Brief: Print the listing below again. Change nothing.

══ Data

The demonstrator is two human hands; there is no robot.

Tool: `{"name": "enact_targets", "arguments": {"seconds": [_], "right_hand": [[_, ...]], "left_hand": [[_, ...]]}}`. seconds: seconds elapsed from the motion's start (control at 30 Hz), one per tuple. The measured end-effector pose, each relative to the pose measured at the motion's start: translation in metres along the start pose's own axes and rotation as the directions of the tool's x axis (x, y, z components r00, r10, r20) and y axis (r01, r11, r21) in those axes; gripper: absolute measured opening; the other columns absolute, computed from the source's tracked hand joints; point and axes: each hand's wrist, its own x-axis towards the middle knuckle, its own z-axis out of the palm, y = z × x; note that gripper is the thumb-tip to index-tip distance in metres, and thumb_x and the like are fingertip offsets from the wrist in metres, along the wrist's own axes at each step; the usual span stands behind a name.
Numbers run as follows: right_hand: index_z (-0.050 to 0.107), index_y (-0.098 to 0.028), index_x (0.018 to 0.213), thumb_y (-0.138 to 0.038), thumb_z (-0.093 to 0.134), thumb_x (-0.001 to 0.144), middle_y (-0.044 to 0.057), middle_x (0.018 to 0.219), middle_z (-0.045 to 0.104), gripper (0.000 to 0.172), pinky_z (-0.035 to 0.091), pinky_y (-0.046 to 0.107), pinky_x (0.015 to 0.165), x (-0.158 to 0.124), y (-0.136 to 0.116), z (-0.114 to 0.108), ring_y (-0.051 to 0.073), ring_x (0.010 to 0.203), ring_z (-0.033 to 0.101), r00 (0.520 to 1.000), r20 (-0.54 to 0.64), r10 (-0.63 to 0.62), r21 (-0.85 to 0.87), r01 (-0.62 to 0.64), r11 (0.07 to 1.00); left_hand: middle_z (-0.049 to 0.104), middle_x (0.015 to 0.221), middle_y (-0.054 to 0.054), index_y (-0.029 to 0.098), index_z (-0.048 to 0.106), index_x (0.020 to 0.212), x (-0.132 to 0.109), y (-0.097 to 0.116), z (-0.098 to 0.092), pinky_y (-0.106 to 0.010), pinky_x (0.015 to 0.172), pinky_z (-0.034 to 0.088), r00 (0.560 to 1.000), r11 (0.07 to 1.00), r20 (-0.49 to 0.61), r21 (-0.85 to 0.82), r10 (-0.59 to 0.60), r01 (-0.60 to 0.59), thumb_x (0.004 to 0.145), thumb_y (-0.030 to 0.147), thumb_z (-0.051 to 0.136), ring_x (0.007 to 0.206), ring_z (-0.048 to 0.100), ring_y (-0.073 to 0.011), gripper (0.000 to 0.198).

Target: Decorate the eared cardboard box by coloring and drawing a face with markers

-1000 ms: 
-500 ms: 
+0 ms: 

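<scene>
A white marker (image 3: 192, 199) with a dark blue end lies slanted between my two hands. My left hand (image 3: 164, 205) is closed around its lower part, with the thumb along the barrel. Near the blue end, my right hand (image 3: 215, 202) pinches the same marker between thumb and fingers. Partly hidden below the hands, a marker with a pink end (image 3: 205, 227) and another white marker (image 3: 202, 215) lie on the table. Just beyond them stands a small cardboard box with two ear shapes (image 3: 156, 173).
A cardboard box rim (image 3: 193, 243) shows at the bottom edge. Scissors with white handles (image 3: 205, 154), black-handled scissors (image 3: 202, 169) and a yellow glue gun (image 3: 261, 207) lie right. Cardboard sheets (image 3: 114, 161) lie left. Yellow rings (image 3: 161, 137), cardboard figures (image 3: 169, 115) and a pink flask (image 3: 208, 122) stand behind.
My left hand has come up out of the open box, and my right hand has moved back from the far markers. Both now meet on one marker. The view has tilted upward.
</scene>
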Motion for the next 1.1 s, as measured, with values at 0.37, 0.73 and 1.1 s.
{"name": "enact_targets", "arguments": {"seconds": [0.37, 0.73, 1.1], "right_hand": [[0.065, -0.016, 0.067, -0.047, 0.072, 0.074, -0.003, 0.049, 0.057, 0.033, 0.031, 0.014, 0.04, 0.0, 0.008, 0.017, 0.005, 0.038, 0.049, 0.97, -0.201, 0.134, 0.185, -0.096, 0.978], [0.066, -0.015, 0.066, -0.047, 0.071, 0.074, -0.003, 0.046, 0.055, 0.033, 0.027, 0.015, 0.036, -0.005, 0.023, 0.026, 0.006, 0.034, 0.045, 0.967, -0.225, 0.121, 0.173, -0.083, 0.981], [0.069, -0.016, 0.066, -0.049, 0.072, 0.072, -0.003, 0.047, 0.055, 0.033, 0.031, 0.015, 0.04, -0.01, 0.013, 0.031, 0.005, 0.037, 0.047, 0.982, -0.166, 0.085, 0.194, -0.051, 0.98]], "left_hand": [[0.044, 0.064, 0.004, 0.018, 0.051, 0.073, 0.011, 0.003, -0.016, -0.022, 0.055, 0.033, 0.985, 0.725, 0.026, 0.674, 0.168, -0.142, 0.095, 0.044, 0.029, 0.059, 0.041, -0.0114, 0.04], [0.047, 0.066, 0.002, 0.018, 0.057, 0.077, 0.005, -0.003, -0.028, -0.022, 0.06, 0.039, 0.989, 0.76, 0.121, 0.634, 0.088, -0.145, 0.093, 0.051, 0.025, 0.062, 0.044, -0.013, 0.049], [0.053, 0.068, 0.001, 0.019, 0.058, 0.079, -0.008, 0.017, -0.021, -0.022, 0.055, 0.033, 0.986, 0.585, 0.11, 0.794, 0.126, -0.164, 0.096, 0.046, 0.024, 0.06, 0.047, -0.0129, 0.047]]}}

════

Output of the task:
The demonstrator is two human hands; there is no robot.

Tool: `{"name": "enact_targets", "arguments": {"seconds": [_], "right_hand": [[_, ...]], "left_hand": [[_, ...]]}}`. seconds: seconds elapsed from the motion's start (control at 30 Hz), one per tuple. The measured end-effector pose, each relative to the pose measured at the motion's start: translation in metres along the start pose's own axes and rotation as the directions of the tool's x axis (x, y, z components r00, r10, r20) and y axis (r01, r11, r21) in those axes; gripper: absolute measured opening; the other columns absolute, computed from the source's tracked hand joints; point and axes: each hand's wrist, its own x-axis towards the middle knuckle, its own z-axis out of the palm, y = z × x; note that gripper is the thumb-tip to index-tip distance in metres, and thumb_x and the like are fingertip offsets from the wrist in metres, along the wrist's own axes at each step; the usual span stands behind a name.
Numbers run as follows: right_hand: index_z (-0.050 to 0.107), index_y (-0.098 to 0.028), index_x (0.018 to 0.213), thumb_y (-0.138 to 0.038), thumb_z (-0.093 to 0.134), thumb_x (-0.001 to 0.144), middle_y (-0.044 to 0.057), middle_x (0.018 to 0.219), middle_z (-0.045 to 0.104), gripper (0.000 to 0.172), pinky_z (-0.035 to 0.091), pinky_y (-0.046 to 0.107), pinky_x (0.015 to 0.165), x (-0.158 to 0.124), y (-0.136 to 0.116), z (-0.114 to 0.108), ring_y (-0.051 to 0.073), ring_x (0.010 to 0.203), ring_z (-0.033 to 0.101), r00 (0.520 to 1.000), r20 (-0.54 to 0.64), r10 (-0.63 to 0.62), r21 (-0.85 to 0.87), r01 (-0.62 to 0.64), r11 (0.07 to 1.00); left_hand: middle_z (-0.049 to 0.104), middle_x (0.015 to 0.221), middle_y (-0.054 to 0.054), index_y (-0.029 to 0.098), index_z (-0.048 to 0.106), index_x (0.020 to 0.212), x (-0.132 to 0.109), y (-0.097 to 0.116), z (-0.098 to 0.092), pinky_y (-0.106 to 0.010), pinky_x (0.015 to 0.172), pinky_z (-0.034 to 0.088), r00 (0.560 to 1.000), r11 (0.07 to 1.00), r20 (-0.49 to 0.61), r21 (-0.85 to 0.82), r10 (-0.59 to 0.60), r01 (-0.60 to 0.59), thumb_x (0.004 to 0.145), thumb_y (-0.030 to 0.147), thumb_z (-0.051 to 0.136), ring_x (0.007 to 0.206), ring_z (-0.048 to 0.100), ring_y (-0.073 to 0.011), gripper (0.000 to 0.198).

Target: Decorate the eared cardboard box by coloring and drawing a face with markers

-1000 ms: 
-500 ms: 
+0 ms: 

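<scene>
A white marker (image 3: 192, 199) with a dark blue end lies slanted between my two hands. My left hand (image 3: 164, 205) is closed around its lower part, with the thumb along the barrel. Near the blue end, my right hand (image 3: 215, 202) pinches the same marker between thumb and fingers. Partly hidden below the hands, a marker with a pink end (image 3: 205, 227) and another white marker (image 3: 202, 215) lie on the table. Just beyond them stands a small cardboard box with two ear shapes (image 3: 156, 173).
A cardboard box rim (image 3: 193, 243) shows at the bottom edge. Scissors with white handles (image 3: 205, 154), black-handled scissors (image 3: 202, 169) and a yellow glue gun (image 3: 261, 207) lie right. Cardboard sheets (image 3: 114, 161) lie left. Yellow rings (image 3: 161, 137), cardboard figures (image 3: 169, 115) and a pink flask (image 3: 208, 122) stand behind.
My left hand has come up out of the open box, and my right hand has moved back from the far markers. Both now meet on one marker. The view has tilted upward.
</scene>
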Motion for the next 1.1 s, as measured, with values at 0.37, 0.73 and 1.1 s.
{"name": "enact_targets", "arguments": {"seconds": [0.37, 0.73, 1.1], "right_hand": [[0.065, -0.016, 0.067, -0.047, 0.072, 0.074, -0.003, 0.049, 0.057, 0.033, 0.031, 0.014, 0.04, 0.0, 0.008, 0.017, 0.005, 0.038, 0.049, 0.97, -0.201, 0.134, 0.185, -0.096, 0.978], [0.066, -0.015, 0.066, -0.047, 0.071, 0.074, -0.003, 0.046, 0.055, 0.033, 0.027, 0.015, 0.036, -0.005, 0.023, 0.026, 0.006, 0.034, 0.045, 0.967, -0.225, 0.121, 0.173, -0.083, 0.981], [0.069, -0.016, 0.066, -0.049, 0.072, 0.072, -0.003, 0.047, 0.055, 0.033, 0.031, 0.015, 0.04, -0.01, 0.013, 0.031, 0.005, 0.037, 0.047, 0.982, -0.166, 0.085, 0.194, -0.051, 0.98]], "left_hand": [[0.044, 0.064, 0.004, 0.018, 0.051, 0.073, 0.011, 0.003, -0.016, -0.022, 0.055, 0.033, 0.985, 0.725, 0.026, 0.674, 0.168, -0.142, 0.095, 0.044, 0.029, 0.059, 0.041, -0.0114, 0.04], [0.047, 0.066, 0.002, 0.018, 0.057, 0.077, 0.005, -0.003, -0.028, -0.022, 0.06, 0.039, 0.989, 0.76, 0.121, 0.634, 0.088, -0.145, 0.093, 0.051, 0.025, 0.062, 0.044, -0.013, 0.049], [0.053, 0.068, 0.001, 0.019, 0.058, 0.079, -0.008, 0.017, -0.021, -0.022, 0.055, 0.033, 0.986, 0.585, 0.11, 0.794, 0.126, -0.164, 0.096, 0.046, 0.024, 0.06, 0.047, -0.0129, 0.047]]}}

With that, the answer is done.